**Exercise prompt:**
Take the material below and reproduce, word for word, only the lines from the line with "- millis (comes" through the line with "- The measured".

**Provided data:**
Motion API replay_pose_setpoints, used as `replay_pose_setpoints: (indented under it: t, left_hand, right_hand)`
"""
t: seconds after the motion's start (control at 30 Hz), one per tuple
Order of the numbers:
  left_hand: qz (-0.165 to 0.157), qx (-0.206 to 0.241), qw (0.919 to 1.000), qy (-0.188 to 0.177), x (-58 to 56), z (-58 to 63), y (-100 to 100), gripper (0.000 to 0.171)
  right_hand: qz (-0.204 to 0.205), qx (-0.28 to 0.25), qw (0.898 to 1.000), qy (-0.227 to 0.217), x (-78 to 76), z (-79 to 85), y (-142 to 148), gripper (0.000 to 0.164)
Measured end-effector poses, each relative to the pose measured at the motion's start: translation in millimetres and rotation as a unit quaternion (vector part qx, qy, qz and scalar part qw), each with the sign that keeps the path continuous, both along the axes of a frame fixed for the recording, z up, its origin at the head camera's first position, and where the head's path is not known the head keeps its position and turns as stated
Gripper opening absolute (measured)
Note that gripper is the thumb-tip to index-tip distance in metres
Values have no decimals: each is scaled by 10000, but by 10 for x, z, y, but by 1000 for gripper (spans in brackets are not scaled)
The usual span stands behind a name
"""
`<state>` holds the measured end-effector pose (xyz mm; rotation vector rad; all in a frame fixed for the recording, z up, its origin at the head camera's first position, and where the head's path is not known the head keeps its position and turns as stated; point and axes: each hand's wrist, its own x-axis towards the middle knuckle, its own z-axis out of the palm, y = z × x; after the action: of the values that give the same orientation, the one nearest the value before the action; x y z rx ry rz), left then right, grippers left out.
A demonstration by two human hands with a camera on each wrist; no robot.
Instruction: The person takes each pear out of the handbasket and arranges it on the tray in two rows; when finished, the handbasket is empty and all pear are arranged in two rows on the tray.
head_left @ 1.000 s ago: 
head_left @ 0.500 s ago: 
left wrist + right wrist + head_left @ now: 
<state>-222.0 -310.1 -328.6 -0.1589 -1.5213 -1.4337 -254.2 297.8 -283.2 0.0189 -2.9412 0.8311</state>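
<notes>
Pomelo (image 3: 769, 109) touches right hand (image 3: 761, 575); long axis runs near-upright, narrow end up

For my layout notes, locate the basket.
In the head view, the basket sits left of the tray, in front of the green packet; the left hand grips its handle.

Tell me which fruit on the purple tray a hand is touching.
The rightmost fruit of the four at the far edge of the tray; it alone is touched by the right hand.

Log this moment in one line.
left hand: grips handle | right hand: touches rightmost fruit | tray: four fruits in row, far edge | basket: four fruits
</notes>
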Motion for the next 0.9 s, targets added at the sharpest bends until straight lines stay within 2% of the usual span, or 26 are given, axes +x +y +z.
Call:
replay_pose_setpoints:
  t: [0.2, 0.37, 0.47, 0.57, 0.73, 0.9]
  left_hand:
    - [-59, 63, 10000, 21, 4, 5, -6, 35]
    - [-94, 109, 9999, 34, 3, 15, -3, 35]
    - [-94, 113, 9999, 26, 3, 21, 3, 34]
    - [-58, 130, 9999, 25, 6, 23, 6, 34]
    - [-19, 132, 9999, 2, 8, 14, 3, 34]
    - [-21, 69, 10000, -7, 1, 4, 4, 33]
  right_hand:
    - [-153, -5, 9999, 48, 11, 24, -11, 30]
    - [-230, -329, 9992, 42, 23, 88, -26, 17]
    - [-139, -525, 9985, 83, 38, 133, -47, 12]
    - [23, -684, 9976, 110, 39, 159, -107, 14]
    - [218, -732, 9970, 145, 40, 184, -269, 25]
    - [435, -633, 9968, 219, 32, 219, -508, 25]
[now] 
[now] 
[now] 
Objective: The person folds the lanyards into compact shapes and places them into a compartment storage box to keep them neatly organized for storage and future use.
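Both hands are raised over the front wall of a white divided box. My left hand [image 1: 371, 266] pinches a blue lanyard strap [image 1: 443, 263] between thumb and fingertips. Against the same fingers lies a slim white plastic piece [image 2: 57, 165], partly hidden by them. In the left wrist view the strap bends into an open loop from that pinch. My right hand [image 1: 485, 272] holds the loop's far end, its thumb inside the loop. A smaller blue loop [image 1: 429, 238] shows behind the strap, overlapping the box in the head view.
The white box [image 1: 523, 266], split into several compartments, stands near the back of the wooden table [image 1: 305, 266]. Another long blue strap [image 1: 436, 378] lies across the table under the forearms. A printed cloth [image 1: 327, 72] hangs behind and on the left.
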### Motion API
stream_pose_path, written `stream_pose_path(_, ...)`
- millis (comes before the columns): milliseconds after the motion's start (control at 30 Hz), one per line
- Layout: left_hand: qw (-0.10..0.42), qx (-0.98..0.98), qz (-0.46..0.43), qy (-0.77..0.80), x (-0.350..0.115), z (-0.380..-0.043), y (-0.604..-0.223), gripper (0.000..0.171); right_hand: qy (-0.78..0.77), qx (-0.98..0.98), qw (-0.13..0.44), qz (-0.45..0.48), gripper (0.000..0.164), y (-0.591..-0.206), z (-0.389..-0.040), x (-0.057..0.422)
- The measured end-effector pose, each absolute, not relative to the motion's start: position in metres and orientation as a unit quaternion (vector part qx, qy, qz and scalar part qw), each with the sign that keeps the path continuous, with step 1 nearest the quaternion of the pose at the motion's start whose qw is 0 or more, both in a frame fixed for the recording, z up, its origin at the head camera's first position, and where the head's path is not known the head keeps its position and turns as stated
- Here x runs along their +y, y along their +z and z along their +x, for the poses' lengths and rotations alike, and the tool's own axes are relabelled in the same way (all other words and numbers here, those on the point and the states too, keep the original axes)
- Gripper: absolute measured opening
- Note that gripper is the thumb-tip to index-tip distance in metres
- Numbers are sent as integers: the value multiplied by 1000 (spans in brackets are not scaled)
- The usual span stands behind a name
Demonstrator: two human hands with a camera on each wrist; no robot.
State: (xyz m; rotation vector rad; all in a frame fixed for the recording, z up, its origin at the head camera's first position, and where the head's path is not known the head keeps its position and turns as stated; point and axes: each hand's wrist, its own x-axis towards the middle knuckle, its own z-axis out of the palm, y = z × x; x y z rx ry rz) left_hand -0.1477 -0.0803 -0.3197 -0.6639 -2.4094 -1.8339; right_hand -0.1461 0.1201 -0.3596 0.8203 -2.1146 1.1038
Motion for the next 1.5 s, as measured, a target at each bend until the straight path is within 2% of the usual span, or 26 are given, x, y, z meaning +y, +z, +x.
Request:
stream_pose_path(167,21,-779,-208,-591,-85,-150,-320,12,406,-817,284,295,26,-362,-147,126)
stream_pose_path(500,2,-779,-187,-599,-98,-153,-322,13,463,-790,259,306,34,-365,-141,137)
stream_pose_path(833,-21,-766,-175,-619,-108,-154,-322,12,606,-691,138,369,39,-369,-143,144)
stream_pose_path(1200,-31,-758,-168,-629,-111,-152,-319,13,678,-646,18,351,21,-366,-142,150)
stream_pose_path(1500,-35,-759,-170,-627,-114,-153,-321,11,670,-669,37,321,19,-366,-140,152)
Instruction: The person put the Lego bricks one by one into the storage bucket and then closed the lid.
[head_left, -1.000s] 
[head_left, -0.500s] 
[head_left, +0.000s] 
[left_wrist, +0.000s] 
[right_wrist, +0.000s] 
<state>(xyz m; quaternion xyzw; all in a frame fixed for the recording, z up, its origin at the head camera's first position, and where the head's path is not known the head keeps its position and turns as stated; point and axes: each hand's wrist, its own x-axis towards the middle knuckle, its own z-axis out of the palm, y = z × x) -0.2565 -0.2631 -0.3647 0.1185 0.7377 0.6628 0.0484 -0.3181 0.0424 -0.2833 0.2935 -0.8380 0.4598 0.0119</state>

**Task result:**
- millis (comes before the columns): milliseconds after the motion's start (control at 30 Hz), one per line
- Layout: left_hand: qw (-0.10..0.42), qx (-0.98..0.98), qz (-0.46..0.43), qy (-0.77..0.80), x (-0.350..0.115), z (-0.380..-0.043), y (-0.604..-0.223), gripper (0.000..0.171); right_hand: qy (-0.78..0.77), qx (-0.98..0.98), qw (-0.13..0.44), qz (-0.45..0.48), gripper (0.000..0.164), y (-0.591..-0.206), z (-0.389..-0.040), x (-0.057..0.422)
- The measured end-effector pose, each absolute, not relative to the motion's start: position in metres and orientation as a unit quaternion (vector part qx, qy, qz and scalar part qw), each with the sign that keeps the path continuous, with step 1 nearest the quaternion of the pose at the motion's start whose qw is 0 or more, both in a frame fixed for the recording, z up, its origin at the head camera's first position, and where the head's path is not known the head keeps its position and turns as stated

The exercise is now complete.